I'm not partial to popes in general, but the current pope, in particular, is a dick. For the record, I don't care what a 79-year-old, cross-dressing former Hitler youth says about anything. But since he's the pope, plenty of people do care what Benedict XVI says, especially the world's 1 billion Catholics. That's a whole lot of people, and nowadays even more people than that care what Il Papa says-because what he says, rightly or wrongly, just might get people killed.
Two weeks ago, His Holiness blathered on to an assembled throng at Germany's University of Regensburg about faith, reason and other stuff he believes. I missed that lecture, which is a shame, really, because I'm sure it was riveting. In his remarks, he worked in a quote from the 14th-century Byzantine emperor, Manuel II Palaeologus. Yes, he cited an authority from the Late Middle Ages. Quoth the pope, "Show me just what Mohammed brought that was new and there you will find things only evil and inhuman."
Wow! I, myself, have some unkind things to say about the Prophet Mohammed. But then I'm not the leader of one of the world's major superstitions. If I were to opine unfavorably about the founder of Islam, the worst thing that might happen would be that I might have to share a room with Salman Rushdie in an undisclosed location outside of London. But if the pope says something hateful like that, a gaggle of Muslim extremists might kill a nun in Somalia (they did, actually). Furthermore, the sensibilities of millions of unstable people who had just as soon blow something up as slap a woman for showing her ankle might get offended, and those very folks might, just possibly, feel even more certain than they already were that the West simply does not, will not and cannot understand their convictions.
It appears that the pope regrets having poped off thus because he up and apologized not once, but twice in the week following his remarks. Ordinary people like you and me are accustomed to apologizing. I say "I'm sorry" nearly as often as I say "I'll have another." The pope, however, is not ordinary people. The pope is infallible. The pope saying "I'm sorry" is kind of like the mayor meeting me for happy hour-it should happen, but it practically never does.
So I was touched, actually, by Big Ben's show of papal contrition. It was moving. I wiped a tear from my cheek when I learned that the pope was "deeply sorry" that his remarks were misunderstood. Misunderstood?! Dude, you told people that the Prophet Mohammed brought nothing but evil and inhuman things to the world. How can that be misunderstood? If you're going to apologize, apologize for being understood. But heck, as long as you're apologizing, there are a few more things you might want to own up to.
You could start by sincerely apologizing for the sanctioned pedophilia of your priests over the past half-century and for the systematic cover-up of their transgressions that ultimately traces all the way to the Vatican. You could apologize for that. It would be nice.
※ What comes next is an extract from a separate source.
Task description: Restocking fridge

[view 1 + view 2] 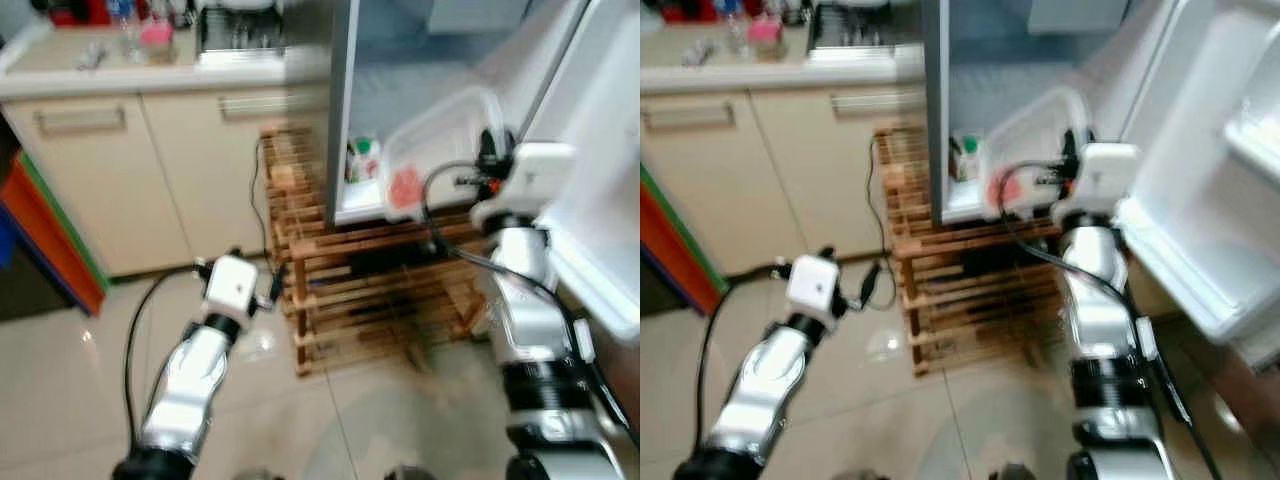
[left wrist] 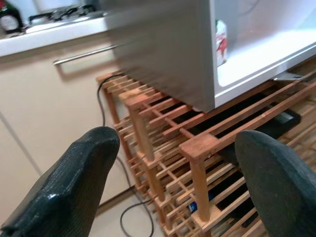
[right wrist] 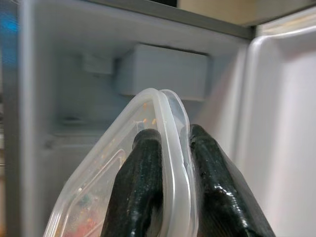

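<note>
1. Right gripper (image 3: 170,182): you see its fingers pinching the container (image 1: 440,150) rim, held at the open fridge (image 1: 400,110) mouth.
2. Left gripper (image 2: 173,187): fingers spread, low before the wooden rack (image 1: 380,290), beside the fridge's edge.

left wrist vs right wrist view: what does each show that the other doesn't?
Left wrist: the open left claw facing a wooden rack under the fridge, a black cable, cabinet handle, and a carton on the fridge floor.
Right wrist: the right claw shut on a clear plastic container, tilted on edge.
Both: the white fridge interior.
</note>
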Robot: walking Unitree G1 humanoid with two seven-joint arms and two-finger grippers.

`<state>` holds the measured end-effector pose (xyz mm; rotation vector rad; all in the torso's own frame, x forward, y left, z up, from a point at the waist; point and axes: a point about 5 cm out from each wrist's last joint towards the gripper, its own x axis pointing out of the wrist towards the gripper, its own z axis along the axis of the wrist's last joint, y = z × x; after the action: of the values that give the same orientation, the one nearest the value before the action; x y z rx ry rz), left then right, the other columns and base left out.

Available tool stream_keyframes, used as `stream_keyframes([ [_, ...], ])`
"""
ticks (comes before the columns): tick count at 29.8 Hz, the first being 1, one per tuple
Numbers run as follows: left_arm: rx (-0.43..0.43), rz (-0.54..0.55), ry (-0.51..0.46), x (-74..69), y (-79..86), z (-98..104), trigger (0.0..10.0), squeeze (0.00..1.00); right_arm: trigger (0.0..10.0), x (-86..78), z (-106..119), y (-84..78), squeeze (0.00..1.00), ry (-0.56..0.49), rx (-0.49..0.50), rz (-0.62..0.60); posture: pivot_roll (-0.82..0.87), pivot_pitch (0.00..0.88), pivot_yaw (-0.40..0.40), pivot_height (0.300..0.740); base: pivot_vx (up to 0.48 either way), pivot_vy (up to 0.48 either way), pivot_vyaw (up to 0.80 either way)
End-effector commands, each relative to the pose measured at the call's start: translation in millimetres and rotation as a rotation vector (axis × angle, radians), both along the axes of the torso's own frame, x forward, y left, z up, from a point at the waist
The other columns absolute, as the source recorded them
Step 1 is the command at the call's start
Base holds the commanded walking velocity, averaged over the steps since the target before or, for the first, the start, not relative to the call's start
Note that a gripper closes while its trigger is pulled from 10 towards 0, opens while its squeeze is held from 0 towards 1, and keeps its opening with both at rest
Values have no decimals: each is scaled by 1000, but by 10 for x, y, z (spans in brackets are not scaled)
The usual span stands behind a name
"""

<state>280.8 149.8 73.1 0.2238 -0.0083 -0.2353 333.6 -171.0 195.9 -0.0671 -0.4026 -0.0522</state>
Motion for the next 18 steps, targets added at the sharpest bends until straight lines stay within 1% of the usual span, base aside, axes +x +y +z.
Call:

You could go on and apologize for the Inquisition, that splendid episode in the careers of your infallible predecessors that did so much to advance human dignity. The Church no doubt saved countless souls with thumbscrews and the rack. But torture isn't nice. Don't be like Don Rumsfeld-apologize already.
Since you're apologizing, you might also want to apologize for the Crusades. Lots of Muslims misunderstood those. I know what you're thinking: They started it. That's debatable. What is not debatable is the fact that 200 years of war to prop up Byzantium and advance papal secular authority in Europe and the Middle East deserves at least an acknowledgment, if not an apology.
If you feel up to it, you could apologize to the indigenous people of Central and South America whose cultures were obliterated and whose children were enslaved to make the New World safe for oligarchy. I was in Mexico recently. Man, oh man, have you got some apologizing to do.
And you really should apologize to me for an ex-wife and four ex-girlfriends who grew up in your church. When it comes to screwing up a woman's head, Catholicism is unmatched. Maybe it's something about me, I don't know. I do know that I keep falling for women who spent their formative years kneeling and saying, "Forgive me, Father." I know you don't have kids yourself, but here's a tip-guilt and shame are not the only tools in a parent's toolbox. You owe me an apology, all right, but I don't think I'll ask for it. I don't want to seem selfish.
Finally, however, there is one last thing for which you ought to sincerely apologize to all of us: tainted spinach. What in the world is that? We're talking about spinach that gives you fatal dysentery. No way that's acceptable under the watchful eye of a benevolent God. I figure the Big Fella must have been on a break when somebody doused our spinach with E. coli. That's the only way it makes sense to me. And in case you didn't get the memo, when God's out, you're in charge. That's how it works. So although you probably had nothing to do with it, you're still responsible because you should have been watching.
But you weren't watching, were you? You were just sitting on your great big chair, reading esoteric remarks to a crowd of soft-handed German academics and telling them how Mohammed brought only evil and inhuman things to the world. Well, brother, while you were screwing around, our spinach got tainted and that's not OK. It's fine and good that you apologized to the Muslims, but you really need to apologize to the rest of us before the Vegan Liberation Brigade blows up a cathedral. Say you're sorry. It will make everyone feel better.